Obwohl diese typisch philippinische Form der Milde Papst Franziskus, der die Vergebung durch „Barmherzigkeit“ zum Kern seines Pontifikats machte, interessieren könnte, ging er nicht darauf ein.
Lob für Regierung und deren Scheidungs‑, Homo‑, Abtreibungs- und Verhütungs-Agenda
Pater de Charentenay widmet ein ausführliches Kapitel auch dem langwierigen und harten Konflikt zwischen den philippinischen Bischöfen und der Regierung zum Gesetz über die „reproduktive Gesundheit“.
Der Autor erweist sich in diesem Punkt keineswegs als „neutral“. Er ergreift unumwunden Partei für den „katholischen“ Staatspräsident Benigno „Noynoy“ Aquino III. und dessen Regierung, die das von den katholischen Bischöfen abgelehnte Gesetz vorgelegt und beschlossen haben. Gegen den Willen der katholischen Kirche setzte die „katholische“ Regierung die internationale sogenannte „Überbevölkerungs“-Agenda des Club of Rome um.
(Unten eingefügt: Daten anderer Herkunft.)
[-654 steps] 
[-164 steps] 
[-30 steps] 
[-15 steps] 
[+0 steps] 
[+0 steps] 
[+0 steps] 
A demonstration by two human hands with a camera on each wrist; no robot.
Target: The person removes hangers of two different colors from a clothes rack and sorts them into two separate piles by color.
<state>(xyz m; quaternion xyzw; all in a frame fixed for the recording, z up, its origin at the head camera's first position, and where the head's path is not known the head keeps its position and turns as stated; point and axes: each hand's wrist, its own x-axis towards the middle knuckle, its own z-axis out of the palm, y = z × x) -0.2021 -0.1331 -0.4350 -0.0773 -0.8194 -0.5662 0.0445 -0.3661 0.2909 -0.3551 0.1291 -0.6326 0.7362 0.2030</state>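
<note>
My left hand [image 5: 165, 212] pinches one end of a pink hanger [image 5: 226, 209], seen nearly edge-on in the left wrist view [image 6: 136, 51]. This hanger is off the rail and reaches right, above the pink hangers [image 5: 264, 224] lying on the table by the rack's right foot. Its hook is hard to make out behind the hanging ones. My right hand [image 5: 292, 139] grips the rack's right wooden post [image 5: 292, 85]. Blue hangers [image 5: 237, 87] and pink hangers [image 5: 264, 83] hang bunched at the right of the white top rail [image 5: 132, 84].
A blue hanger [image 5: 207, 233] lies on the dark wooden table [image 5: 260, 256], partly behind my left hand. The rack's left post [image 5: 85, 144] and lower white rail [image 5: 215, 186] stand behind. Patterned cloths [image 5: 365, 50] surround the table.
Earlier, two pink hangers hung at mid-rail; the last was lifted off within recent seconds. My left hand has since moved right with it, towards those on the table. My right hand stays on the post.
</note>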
Ähnliche Positionen nimmt de Charentenay in seinem Buch auch zu anderen auf den Philippinen hart umkämpften Themen wie Scheidung, Abtreibung und „Homo-Ehe“ ein. Der Jesuit geht soweit, die philippinischen Bischöfe wegen ihres Widerstandes als rückwärtsgewandt und altmodisch zu kritisieren. Nicht nur gegenüber dem Druck der „Moderne“, sondern auch den Aufforderungen von Papst Franziskus. Wörtlich schreibt de Charentenay:
„Der Satz von Papst Franziskus: ‚Wir können nicht nur auf die mit Abtreibung, Homo-Ehe und den Gebrauch von Verhütungsmethoden verbundenen Fragen beharren. Das geht nicht. Über diese Dinge sollte man nicht außerhalb ihres Kontextes sprechen und nicht ständig‘ – hat die Bischöfe und die öffentliche Meinung sehr angesprochen. Die Konferenz der philippinischen Bischöfe aber hielt an ihrer Opposition aus prinzipiellen Gründen fest.“
Päpstliches Schweigen und eine klare Botschaft
Papst Franziskus ging bei seinem Aufenthalt auf den Kampf der philippinischen Bischöfe nicht ein. Vor allem verteidigte er sie weder gegen die Kritik noch ermutigte er sie in ihrem Kampf. Da die Civiltà Cattolica unter der Leitung von Pater Spadaro als das wesentliche Sprachrohr des Papstes gilt, de Charentenay zur Redaktion gehört und Vatikansprecher Lombardi dessen Buch als Informationsquelle empfahl, dürften die philippinischen Bischöfe spätestens nach dem Papst-Besuch verstanden haben, daß ihre Haltung vom derzeitigen Rom nicht gewünscht ist. Im übertragenen Sinn scheint die Aussage eines anderen Papst-Vertrauten, des Honduraners Kardinal Maradiaga an Kardinal Müller auch den philippinischen Bischöfen zu gelten: „Ihr solltet ein wenig flexibel sein“.